• **Task details**:
Give back the data below word for word. Any image in it should be left out.
┄┄┄┄┄┄┄┄┄┄┄┄┄┄┄┄┄┄┄┄
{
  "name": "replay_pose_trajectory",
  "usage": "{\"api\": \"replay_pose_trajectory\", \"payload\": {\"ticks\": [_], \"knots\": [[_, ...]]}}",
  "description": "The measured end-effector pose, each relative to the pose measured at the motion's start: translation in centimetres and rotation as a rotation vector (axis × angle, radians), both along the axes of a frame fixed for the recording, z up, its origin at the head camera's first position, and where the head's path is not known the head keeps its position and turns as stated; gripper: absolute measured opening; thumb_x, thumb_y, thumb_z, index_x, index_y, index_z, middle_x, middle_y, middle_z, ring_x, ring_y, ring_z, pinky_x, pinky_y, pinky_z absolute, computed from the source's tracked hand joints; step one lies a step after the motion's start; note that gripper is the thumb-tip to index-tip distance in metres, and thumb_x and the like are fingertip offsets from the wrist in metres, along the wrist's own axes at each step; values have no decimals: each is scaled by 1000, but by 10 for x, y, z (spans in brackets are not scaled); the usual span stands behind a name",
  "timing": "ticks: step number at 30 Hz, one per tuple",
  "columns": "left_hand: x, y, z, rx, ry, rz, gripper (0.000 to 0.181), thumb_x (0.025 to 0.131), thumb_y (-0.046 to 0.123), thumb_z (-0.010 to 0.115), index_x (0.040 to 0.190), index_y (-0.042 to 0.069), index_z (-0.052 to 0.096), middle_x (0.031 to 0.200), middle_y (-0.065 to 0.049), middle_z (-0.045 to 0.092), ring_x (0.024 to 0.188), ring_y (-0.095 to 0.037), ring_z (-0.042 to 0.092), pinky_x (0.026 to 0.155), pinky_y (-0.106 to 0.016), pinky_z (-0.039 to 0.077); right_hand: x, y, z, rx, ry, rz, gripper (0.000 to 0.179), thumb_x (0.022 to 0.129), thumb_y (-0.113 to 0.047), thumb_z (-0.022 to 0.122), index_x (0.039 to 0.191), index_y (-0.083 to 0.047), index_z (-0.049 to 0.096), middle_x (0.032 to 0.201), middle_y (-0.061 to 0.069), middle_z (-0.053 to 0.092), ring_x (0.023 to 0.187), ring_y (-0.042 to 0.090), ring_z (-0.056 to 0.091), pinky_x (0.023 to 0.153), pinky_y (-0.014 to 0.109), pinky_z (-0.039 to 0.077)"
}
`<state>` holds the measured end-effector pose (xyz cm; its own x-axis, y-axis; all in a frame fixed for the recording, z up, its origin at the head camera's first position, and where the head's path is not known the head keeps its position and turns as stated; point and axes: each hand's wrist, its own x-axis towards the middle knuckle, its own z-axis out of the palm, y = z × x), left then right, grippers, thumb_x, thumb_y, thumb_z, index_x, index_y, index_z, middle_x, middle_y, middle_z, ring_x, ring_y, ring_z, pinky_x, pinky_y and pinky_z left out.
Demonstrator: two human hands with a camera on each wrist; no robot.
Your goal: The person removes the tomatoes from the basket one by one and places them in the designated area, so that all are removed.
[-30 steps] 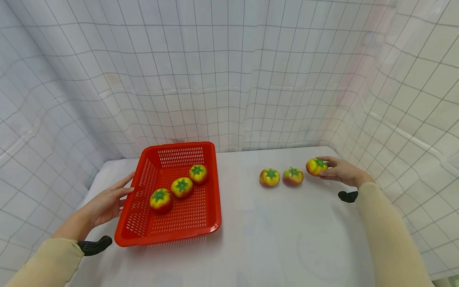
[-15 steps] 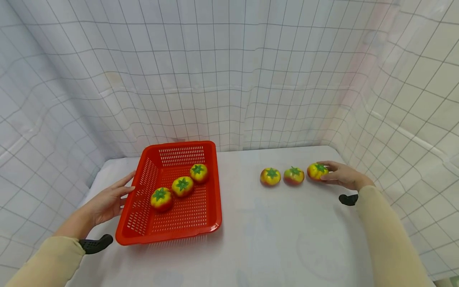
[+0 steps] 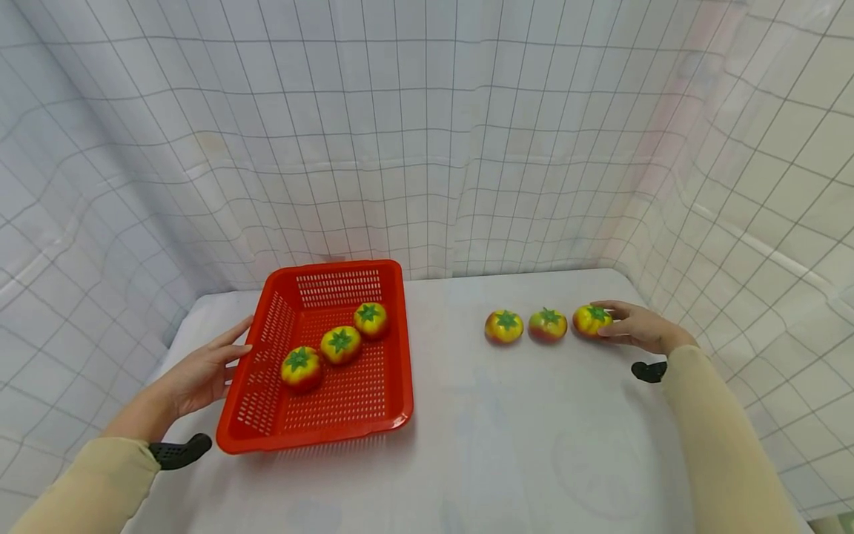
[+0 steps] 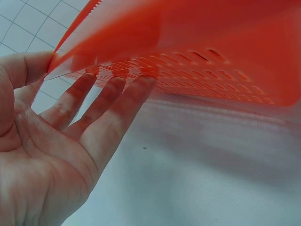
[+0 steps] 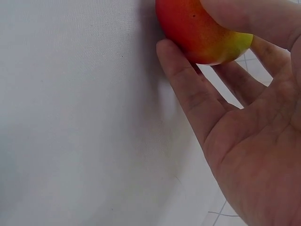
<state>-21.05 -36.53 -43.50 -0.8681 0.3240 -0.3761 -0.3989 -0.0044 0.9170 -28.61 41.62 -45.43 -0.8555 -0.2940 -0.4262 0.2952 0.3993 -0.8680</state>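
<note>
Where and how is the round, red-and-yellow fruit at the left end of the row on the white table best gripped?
From above, I would pinch this round, red-and-yellow fruit by its bulging near and far sides. Its top carries green leaves, and the similar middle fruit sits close on its right, leaving little room there.

Both sleeves [image 3: 727,445] are plain cream, with a black, round-ended piece [image 3: 190,450] jutting from each cuff [image 3: 680,357].
</note>
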Motion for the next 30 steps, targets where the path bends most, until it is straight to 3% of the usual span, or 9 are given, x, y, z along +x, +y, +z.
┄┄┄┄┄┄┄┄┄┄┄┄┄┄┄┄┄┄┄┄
• **Answer for this exercise**:
{
  "name": "replay_pose_trajectory",
  "usage": "{\"api\": \"replay_pose_trajectory\", \"payload\": {\"ticks\": [_], \"knots\": [[_, ...]]}}",
  "description": "The measured end-effector pose, each relative to the pose measured at the motion's start: translation in centimetres and rotation as a rotation vector (axis × angle, radians), both along the axes of a frame fixed for the recording, z up, its origin at the head camera's first position, and where the head's path is not known the head keeps its position and turns as stated; gripper: absolute measured opening; thumb_x, thumb_y, thumb_z, index_x, index_y, index_z, middle_x, middle_y, middle_z, ring_x, ring_y, ring_z, pinky_x, pinky_y, pinky_z absolute, computed from the source's tracked hand joints; step one lies a step after the motion's start; note that gripper is the thumb-tip to index-tip distance in metres, and thumb_x and the like are fingertip offsets from the wrist in metres, along the wrist's own axes at each step; values have no decimals: each is scaled by 1000, but by 10 for x, y, z (spans in brackets are not scaled); the usual span stands behind a name",
  "timing": "ticks: step number at 30 Hz, one per tuple",
  "columns": "left_hand: x, y, z, rx, ry, rz, gripper (0.000 to 0.181), thumb_x (0.025 to 0.131), thumb_y (-0.046 to 0.123), thumb_z (-0.010 to 0.115), index_x (0.040 to 0.190), index_y (-0.042 to 0.069), index_z (-0.052 to 0.096), middle_x (0.031 to 0.200), middle_y (-0.065 to 0.049), middle_z (-0.045 to 0.092), ring_x (0.024 to 0.188), ring_y (-0.095 to 0.037), ring_z (-0.042 to 0.092), pinky_x (0.026 to 0.155), pinky_y (-0.106 to 0.016), pinky_z (-0.039 to 0.077); right_hand: x, y, z, rx, ry, rz, gripper (0.000 to 0.179), thumb_x (0.022 to 0.129), thumb_y (-0.113 to 0.047), thumb_z (-0.022 to 0.122), index_x (0.039 to 0.191), index_y (-0.083 to 0.047), index_z (-0.049 to 0.096), middle_x (0.032 to 0.201), middle_y (-0.061 to 0.069), middle_z (-0.053 to 0.092), ring_x (0.023 to 0.187), ring_y (-0.042 to 0.090), ring_z (-0.056 to 0.091), pinky_x (0.023 to 0.153), pinky_y (-0.014 to 0.109), pinky_z (-0.039 to 0.077)"
}
`<state>` holds the measured end-effector pose (xyz cm; its own x-axis, y-axis; all in a frame fixed for the recording, z up, its origin at the head camera's first position, and where the head's path is not known the head keeps its position and turns as stated; point and axes: each hand's wrist, its own x-axis towards the middle knuckle, its own z-axis out of the palm, y = z × x), left then right, grippers, thumb_x, thumb_y, thumb_z, index_x, index_y, index_z, middle_x, middle_y, middle_z, ring_x, ring_y, ring_z, pinky_x, pinky_y and pinky_z left out.
Demonstrator: two human hands with a camera on each wrist; no robot.
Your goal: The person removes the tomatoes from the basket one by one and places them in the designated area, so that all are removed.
[-30 steps] 
[-15 steps] 
[+0 steps] 
[+0 steps] 
[+0 steps] 
<state>-21.05 -36.53 -43.50 -0.8681 0.3240 -0.3761 -0.3989 -0.0044 0.9170 -28.61 41.62 -45.43 -0.8555 -0.2940 -0.4262 0.2952 0.3993 -0.8680</state>
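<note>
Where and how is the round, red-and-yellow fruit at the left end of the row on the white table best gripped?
From above, I would pinch this round, red-and-yellow fruit by its bulging near and far sides. Its top carries green leaves, and the similar middle fruit sits close on its right, leaving little room there.

Both sleeves [image 3: 727,445] are plain cream, with a black, round-ended piece [image 3: 190,450] jutting from each cuff [image 3: 680,357].
</note>
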Motion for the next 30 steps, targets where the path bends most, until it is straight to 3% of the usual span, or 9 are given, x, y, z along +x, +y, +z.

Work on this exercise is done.